HTTP を使用して通信する組み込み C プログラムを作成しています。私はそれを機能させましたが、私は以前にネットワーキングをあまり行ったことがなく、本当に悪い仮定をしていないことを確認したかっただけです.
Content-Type を持つ悪意のない HTTP パケットにはtext/<something>、ゼロが含まれていないと安全に想定できますか? 私のコードには、文字列の末尾にある '\0' だけに依存している場所がかなりあります。指定された Content-Length の後に常に停止し、書き込み中のバッファーがオーバーフローすることはありませんが、可能な限り低レベルのものが機能することを確認したいと思います。これらのデバイスが出荷されると、これらのパーツを更新できなくなります。
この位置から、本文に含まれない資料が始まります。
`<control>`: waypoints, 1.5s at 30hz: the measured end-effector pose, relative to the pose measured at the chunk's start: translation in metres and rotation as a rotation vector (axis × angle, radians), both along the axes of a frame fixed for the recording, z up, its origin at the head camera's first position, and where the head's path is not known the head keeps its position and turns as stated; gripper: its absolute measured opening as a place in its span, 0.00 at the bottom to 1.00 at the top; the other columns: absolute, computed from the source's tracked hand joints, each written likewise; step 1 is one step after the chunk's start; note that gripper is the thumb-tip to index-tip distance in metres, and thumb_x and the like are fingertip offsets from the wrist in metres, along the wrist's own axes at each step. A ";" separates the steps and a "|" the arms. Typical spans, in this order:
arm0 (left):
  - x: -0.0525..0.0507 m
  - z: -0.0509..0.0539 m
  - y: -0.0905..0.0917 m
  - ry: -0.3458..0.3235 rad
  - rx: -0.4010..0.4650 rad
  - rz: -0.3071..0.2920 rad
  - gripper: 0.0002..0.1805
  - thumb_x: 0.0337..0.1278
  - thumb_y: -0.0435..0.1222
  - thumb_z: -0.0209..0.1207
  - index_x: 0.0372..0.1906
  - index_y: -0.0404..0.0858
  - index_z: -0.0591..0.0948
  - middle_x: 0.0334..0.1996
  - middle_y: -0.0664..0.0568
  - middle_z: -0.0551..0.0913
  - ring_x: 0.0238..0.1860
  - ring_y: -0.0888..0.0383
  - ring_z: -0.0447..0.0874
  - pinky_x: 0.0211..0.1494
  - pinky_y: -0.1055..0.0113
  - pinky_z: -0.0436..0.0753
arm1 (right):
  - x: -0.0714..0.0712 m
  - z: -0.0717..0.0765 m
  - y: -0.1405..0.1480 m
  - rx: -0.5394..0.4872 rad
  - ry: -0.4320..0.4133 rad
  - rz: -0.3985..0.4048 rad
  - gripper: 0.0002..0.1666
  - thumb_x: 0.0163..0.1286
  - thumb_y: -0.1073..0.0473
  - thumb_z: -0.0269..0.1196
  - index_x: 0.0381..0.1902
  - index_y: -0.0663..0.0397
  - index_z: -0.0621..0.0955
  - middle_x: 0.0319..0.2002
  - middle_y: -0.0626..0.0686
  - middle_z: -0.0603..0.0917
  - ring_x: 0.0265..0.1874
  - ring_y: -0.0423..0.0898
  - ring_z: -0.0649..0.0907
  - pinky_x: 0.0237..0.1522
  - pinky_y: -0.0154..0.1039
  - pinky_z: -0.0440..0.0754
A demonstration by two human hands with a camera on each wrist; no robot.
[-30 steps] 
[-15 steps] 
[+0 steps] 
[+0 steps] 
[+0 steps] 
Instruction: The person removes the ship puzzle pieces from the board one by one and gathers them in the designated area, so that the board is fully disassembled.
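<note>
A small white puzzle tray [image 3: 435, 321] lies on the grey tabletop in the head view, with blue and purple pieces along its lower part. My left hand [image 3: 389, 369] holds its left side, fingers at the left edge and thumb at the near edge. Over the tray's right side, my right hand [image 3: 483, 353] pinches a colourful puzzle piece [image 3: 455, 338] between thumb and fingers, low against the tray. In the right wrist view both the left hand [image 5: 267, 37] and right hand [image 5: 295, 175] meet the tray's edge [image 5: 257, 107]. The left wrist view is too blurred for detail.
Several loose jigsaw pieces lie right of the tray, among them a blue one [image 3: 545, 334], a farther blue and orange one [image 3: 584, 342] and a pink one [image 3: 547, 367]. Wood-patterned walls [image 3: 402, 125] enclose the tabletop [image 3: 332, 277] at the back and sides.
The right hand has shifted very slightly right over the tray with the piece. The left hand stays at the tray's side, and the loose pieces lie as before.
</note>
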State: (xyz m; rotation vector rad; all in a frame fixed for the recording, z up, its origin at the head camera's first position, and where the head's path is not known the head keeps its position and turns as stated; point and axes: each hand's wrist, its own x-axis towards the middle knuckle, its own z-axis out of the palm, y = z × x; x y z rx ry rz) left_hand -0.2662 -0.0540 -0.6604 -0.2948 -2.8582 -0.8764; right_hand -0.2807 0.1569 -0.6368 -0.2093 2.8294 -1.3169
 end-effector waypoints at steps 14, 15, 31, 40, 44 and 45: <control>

また、ネットワーク プログラミングに共通の落とし穴があるリソースを誰か教えてもらえますか?
いいえ、メッセージが準拠していることを保証できたとしても、それは安全な仮定ではありません。たとえば、UTF-16 テキストにはほぼ確実に NUL バイトが含まれます。
また、構成が不十分な Web サーバーは、クライアントが受け入れなくても gzip データを提供する可能性があります。
いいえ、それを想定するのは間違いなく安全ではありません。
ユーザーが Web ブラウザーを使用していることを知る方法はありません。攻撃者は、任意のデータをアプリケーションに送信するアプリケーションを作成する可能性があります。このデータは、Web ブラウザから送信されたように見えますが、ヌル文字を送信してプログラムをクラッシュさせます (さらに悪いことに、バッファ オーバーフローを悪用します)。
ユーザーデータを信用しないでください!
組み込みデバイスのプログラミングでは、高度なセキュリティ基準を持つことが特に重要です。これらのデバイスのソフトウェアは、出荷後に脆弱性が検出された場合、通常は更新が難しいためです。
いいえ、それは安全な仮定ではありません。
任意の入力は悪意を持って不正な形式であると常に想定してください。